In the book, which is released in the UK on 19 September, Renia Spiegel gives a first-hand account of bombing raids, being forced to go into hiding and the disappearance of Jewish families from the Polish ghetto.

But amidst the tales of horror, Renia – who had aspired to be a poet – described falling in love for the first time with a boy called Zygmunt Schwarzer. They shared their first kiss hours before the Nazis reached her hometown and she was shot dead by Nazi soldiers at the age of 18.

Zygmunt wrote the heartbreaking final passage in the book, following her death.

He was deported to Auschwitz but survived the death camp and became a doctor in the US army and, in 1950, found Renia’s sister Elizabeth and mother Róża in New York, and returned it to her.

“It was a shocking experience to see it,” said Elizabeth’s daughter Alexandra Bellak. “It was the first time my mum and I saw it. We were the only two survivors.

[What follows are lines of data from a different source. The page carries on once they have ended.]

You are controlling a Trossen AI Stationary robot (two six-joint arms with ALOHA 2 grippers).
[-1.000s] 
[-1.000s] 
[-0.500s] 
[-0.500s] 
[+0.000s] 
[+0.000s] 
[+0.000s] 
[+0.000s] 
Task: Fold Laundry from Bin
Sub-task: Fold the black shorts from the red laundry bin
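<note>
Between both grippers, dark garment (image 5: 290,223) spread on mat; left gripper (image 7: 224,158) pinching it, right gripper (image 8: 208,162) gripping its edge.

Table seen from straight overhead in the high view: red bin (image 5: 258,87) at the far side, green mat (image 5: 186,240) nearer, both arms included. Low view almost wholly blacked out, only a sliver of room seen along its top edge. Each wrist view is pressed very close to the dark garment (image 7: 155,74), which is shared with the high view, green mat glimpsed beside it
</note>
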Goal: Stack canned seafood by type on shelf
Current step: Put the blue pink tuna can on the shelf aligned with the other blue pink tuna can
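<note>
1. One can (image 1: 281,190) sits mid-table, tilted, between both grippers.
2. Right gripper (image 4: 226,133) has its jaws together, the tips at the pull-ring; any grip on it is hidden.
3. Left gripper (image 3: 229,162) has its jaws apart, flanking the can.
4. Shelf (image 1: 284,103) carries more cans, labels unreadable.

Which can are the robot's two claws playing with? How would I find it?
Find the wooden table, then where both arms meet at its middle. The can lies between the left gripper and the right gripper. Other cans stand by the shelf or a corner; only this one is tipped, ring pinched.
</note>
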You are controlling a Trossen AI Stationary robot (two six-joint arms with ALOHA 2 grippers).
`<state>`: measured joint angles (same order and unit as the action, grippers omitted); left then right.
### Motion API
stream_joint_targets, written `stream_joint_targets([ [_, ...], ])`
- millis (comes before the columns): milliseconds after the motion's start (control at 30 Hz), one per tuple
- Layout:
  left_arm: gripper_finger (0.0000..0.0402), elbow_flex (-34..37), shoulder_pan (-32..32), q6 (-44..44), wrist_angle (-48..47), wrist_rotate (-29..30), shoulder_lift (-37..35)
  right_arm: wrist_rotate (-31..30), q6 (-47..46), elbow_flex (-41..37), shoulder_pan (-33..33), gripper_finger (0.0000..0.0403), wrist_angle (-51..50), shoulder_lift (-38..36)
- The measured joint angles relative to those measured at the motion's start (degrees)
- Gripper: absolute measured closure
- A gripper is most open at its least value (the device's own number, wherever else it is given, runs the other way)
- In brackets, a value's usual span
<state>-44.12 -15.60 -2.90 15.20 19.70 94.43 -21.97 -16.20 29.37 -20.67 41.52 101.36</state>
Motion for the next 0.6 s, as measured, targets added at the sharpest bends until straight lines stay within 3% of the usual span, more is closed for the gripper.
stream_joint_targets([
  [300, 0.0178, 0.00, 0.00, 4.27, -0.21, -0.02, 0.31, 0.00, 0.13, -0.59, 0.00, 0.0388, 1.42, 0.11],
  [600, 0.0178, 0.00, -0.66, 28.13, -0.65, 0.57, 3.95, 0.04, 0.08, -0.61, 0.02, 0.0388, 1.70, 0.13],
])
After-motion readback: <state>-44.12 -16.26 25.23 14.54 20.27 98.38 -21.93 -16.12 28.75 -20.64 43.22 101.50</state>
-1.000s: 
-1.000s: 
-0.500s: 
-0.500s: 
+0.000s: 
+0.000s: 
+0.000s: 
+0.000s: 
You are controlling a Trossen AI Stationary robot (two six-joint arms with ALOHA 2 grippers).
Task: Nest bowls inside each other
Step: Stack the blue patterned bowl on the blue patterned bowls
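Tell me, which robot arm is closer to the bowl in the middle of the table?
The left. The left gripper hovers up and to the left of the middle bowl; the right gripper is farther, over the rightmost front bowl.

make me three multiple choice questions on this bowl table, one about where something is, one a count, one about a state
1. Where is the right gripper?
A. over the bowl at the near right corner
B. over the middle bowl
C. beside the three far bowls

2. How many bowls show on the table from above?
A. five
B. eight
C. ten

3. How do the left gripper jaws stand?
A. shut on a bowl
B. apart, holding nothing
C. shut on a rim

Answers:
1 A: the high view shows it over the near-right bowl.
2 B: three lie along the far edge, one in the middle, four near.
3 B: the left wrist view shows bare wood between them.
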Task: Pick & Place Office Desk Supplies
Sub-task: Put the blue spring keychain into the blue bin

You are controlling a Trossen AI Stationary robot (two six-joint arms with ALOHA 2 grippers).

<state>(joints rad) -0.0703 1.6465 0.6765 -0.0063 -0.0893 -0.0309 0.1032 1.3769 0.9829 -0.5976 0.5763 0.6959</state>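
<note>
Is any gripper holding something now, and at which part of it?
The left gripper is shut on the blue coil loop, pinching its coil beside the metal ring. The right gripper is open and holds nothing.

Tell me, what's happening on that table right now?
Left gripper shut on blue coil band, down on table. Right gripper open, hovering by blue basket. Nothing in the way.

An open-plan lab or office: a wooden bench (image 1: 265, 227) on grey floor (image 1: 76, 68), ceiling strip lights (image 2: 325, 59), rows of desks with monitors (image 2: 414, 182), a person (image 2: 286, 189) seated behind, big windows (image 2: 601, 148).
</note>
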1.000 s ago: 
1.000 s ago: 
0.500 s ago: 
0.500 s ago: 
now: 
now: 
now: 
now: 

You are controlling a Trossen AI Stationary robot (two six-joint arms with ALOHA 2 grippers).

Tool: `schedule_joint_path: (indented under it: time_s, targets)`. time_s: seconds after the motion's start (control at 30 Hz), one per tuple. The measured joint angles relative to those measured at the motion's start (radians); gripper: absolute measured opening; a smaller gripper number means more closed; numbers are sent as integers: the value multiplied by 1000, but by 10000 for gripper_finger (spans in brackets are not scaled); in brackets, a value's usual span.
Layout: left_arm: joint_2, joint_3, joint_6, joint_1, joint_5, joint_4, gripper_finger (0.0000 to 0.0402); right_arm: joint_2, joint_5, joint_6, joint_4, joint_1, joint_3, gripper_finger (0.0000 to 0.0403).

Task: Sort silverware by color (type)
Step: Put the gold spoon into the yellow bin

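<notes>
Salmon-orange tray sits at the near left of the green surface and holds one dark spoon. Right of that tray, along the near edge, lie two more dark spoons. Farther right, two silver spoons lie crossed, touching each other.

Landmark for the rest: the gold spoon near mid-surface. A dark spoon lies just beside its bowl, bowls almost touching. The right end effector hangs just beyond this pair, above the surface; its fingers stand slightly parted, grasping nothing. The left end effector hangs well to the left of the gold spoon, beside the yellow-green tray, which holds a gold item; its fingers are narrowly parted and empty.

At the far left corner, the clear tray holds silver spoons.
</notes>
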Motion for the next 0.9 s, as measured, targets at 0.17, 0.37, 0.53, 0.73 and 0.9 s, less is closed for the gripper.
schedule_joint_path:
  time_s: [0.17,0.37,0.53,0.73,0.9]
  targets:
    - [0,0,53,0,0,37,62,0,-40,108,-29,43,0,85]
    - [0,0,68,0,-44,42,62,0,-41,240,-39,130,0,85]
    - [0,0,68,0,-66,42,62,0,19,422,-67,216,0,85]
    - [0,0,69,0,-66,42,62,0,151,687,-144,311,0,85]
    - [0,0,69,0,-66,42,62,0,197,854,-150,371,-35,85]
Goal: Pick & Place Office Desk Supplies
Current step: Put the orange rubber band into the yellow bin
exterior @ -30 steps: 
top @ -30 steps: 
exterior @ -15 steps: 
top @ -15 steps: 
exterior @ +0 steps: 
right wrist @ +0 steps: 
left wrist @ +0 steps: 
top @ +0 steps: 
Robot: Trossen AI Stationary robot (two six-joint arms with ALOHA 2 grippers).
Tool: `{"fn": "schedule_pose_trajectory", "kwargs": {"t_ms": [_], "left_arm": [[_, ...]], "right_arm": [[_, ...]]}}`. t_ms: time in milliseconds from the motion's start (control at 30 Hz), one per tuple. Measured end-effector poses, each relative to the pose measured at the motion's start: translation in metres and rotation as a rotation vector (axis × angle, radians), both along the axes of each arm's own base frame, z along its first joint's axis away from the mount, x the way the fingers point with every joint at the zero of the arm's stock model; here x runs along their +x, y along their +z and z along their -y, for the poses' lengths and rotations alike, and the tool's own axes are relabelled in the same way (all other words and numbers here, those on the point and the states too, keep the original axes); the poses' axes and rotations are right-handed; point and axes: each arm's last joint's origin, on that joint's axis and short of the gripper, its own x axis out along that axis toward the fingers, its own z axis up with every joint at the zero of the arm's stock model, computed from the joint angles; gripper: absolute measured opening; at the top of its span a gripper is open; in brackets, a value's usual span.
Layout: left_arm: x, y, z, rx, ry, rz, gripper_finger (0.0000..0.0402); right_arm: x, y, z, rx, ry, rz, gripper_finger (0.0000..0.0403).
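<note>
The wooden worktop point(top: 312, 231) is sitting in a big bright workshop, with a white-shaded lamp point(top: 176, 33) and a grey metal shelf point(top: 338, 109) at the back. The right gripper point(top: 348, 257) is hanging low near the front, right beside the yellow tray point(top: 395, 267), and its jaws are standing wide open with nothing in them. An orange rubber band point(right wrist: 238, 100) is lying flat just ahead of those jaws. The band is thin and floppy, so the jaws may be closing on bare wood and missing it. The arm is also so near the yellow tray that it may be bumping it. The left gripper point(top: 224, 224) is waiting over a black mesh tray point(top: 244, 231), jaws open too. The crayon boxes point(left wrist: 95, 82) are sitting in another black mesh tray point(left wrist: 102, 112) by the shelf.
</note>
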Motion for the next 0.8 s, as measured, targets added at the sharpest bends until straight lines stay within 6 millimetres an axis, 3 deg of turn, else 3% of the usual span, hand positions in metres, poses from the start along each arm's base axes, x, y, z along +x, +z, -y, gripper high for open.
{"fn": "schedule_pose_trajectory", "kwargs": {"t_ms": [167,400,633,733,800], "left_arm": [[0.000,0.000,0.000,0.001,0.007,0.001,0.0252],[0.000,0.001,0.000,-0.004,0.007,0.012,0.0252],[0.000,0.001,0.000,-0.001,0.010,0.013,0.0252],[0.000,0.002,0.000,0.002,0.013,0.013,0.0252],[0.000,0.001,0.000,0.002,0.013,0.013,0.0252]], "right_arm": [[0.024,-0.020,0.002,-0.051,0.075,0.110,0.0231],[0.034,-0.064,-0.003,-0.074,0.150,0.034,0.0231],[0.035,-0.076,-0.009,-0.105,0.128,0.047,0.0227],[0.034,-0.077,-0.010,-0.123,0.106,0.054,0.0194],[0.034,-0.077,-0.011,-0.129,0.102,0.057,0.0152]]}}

“My mother, you know, never got over my sister’s death.”

The book was the project of Alexandra, who had it translated from Polish into English in order to be able to read it.

Elizabeth had felt too emotional to read the book when it was given to her by Zygmunt so it was stored in the bank vault.

In 2012 Alexandra decided to have the diary translated to discover more about her aunt.

“It was after reading this diary that I was able to grasp the depth and breadth and maturity of this beautiful soul,” she said.

“I thought, you know, I’m not just learning about Renia, for my sake, but everyone should know this story.”